Onları terk etmiş olmasına rağmen hala 'anne' diye ağlıyorlardı.
"Ağlama kızım! Gel!" Nina'yı kucağıma aldım ve sakinleşsin diye az önceki taktiğimi uyguladım. Kayla'nın başına geldiğimde ağlamasını kesti ve bana uykulu gözlerle baktı.
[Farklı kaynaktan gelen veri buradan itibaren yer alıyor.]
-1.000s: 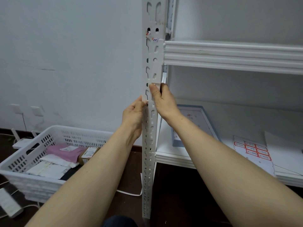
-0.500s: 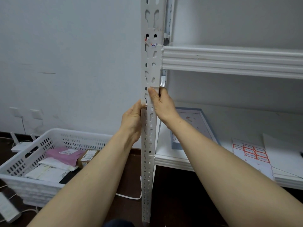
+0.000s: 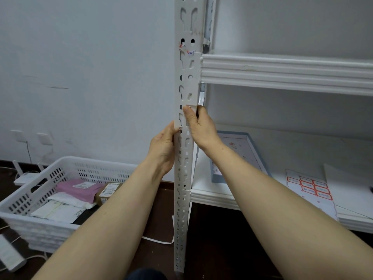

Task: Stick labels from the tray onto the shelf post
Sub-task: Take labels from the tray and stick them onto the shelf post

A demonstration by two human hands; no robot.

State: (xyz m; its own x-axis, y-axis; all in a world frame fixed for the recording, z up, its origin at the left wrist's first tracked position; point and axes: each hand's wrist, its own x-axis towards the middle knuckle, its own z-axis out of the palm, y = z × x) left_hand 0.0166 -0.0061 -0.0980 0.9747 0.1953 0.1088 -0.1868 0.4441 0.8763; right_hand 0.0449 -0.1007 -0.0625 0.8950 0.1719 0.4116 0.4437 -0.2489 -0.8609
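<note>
The white slotted shelf post (image 3: 185,178) stands upright in the middle. My right hand (image 3: 201,128) grips it at mid height, with the thumb pressed flat on a white label (image 3: 190,108) on the post's front and the fingers behind. My left hand (image 3: 163,146) holds the post's left edge just below, its fingertips on the metal. Higher up, another label (image 3: 190,51) with blue writing is stuck on the post. A sheet of red-bordered labels (image 3: 308,187) lies on the lower shelf, right of a blue-rimmed tray (image 3: 249,139).
A white plastic basket (image 3: 50,170) holding parcels and envelopes sits on the dark floor at the left. Cables and a power strip (image 3: 9,257) lie near it. The upper shelf beam (image 3: 282,73) juts right from the post. A white wall is behind.
Both hands stay at the same places on the post. Only the view has shifted slightly, so the shelf sits a little lower in the picture.
</note>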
"Biraz daha uyuyayım anneciğim?"
"Ne annesi lan, ben senin babanım." diye sesimi yükselttim.Yaptığım her hamle ise zararıma oluyordu. Kucağımdaki Nicole yine huysuzlanmaya başladı. "Ağlama,kızım."
"Annem nerede?"
"Aşkım, güzelim. Sarı pipim, çamaşır ipim. Biz ne konuştuk seninle? Annen gelmeyecek bir daha." Yatağına çöktüm. London'ın bizi ve evi terk etmesinin üzerinden bir aya yakın bir süre geçmişti ama çocuklar yokluğunu hâlâ kabullenememişti.
"Tamam." dedi bıkkınlıkla.
"Haydi, hazırlanalım. Daha kahvaltı hazırlayacağım."
"Peki anneciğim."
"Ne annesi lan? Bu kız da erken bunamaya girdi." diye kendi kendime söylenirken kucağımdaki Nina'nın saçlarını okşadım."Ağlama anneciğim." Dilimi ısırdım. "Aman, babacığım. Benim de kafamı karıştırdınız. Sikeyim."
Çocukları banyoya soktuktan sonra üçünün de ellerini ve yüzlerini yıkadım, tuvaletlerini yaptırdım ve en son dişlerini fırçalattım.
"Kayla, Nina, kıyafetlerinizi akşamdan hazırlamıştım. Yataklarınıza oturun ve giyinmeye başlayın." Çocuk kıyafetlerini gösterdikten sonra Nicole'ün bezini değiştirmek için onu yatağa yatırdım.
"Aşkım, bebeğim, güzel kızım."
Onu gülümsetmeye çalışırken bir yandan da tıpkı London'ın yaptığı gibi kafamı aşağı yukarı sallıyordum. Genelde Nicole altına baktırmak istemezdi ama London onu gülümsetmeyi her zaman başarırdı. Onun yokluğunu hissediyordum ve bu dinmeyecek bir ağrı kadar korkunçtu. Aynı şeyi çocuklarımın yaşamasını istemiyordum.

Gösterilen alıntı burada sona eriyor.